Barrow (Ring Barrow), Castlefarm, Co. Limerick
Co. Limerick |
Barrows
Of the four prehistoric ring-barrows that once stood in a meadow field at Castlefarm in County Limerick, three were levelled without ceremony to make way for farm machinery.
Nothing was found when they were cleared away. One survives, a very slight mound enclosed by a shallow fosse, its overall diameter a modest six metres. It sits in the kind of landscape that does not encourage lingering: wet lowland, a meadow, the sort of ground that turns soft underfoot after rain.
A ring-barrow is a low burial mound, typically of Bronze Age origin, defined by a surrounding ditch or fosse and sometimes an outer bank.
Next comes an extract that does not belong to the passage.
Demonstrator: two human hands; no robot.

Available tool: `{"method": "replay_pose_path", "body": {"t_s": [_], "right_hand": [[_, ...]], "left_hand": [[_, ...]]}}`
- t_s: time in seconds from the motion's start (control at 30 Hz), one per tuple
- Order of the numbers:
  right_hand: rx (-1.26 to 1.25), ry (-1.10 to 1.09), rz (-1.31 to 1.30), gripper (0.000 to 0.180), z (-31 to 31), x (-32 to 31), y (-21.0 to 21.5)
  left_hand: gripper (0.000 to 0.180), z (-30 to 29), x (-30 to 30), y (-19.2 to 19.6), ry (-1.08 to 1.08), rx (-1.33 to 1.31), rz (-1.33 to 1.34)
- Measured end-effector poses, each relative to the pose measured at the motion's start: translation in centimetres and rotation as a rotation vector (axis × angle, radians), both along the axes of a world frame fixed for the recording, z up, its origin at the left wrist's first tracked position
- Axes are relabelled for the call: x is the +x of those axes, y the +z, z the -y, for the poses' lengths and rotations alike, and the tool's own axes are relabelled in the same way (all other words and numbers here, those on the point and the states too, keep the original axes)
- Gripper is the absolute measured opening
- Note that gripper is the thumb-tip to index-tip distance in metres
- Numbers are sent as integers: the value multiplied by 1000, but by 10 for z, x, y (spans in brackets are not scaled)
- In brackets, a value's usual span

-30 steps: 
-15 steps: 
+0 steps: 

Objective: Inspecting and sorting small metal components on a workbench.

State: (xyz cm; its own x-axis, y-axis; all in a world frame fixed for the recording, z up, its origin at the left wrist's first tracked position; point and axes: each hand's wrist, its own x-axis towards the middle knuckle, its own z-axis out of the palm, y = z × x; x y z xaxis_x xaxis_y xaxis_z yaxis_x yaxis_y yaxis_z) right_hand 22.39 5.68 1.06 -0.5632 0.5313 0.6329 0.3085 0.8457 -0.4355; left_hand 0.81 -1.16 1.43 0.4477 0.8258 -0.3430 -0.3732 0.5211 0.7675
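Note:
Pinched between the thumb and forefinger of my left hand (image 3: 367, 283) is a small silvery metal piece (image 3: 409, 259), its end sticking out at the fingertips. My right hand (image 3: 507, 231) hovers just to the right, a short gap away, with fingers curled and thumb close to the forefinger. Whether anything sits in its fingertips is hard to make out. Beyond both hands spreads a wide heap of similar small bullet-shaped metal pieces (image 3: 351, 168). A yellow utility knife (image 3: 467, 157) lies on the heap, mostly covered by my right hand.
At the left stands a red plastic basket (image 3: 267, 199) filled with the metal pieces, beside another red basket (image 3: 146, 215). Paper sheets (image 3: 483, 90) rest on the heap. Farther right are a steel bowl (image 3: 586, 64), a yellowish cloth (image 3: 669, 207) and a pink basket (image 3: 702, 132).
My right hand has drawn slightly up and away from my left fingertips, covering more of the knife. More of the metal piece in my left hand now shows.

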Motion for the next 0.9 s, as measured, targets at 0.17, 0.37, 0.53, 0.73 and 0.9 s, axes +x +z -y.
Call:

The Castlefarm examples were recorded in 1942 and 1943 by the archaeologist M. J. O'Kelly, who noted both the cluster of smaller barrows and a larger associated enclosure nearby, a circular earthen platform some 93 metres in overall diameter, surrounded by two banks and two fosses and rising to a maximum height of about 1.5 metres above the fosse-bottom. O'Kelly observed that no entrance to the enclosure was recognisable, and that drainage trenches and a fence had already cut through its western and southern defences. That enclosure, recorded under the reference LI032-049001, remains detectable today as a cropmark on Digital Globe aerial photographs, the buried ditches betraying themselves in dry summers through differential growth in the vegetation above them. The three levelled barrows, by contrast, leave no visible trace at all from the air.
The surviving ring-barrow is set in a working meadow, so access is subject to the usual courtesies around private farmland. The enclosure and its cropmark are best appreciated through aerial imagery rather than on the ground, where the earthworks are subtle and the wet terrain makes inspection difficult outside of dry spells. If you do visit the general area, the landscape itself is unremarkable at first glance, which is part of what makes the record of loss here worth pausing over. Three monuments were removed for agricultural convenience within living memory of O'Kelly's survey, and the notes are matter-of-fact about it: the barrows were levelled, nothing was found, and the meadow continued as a meadow.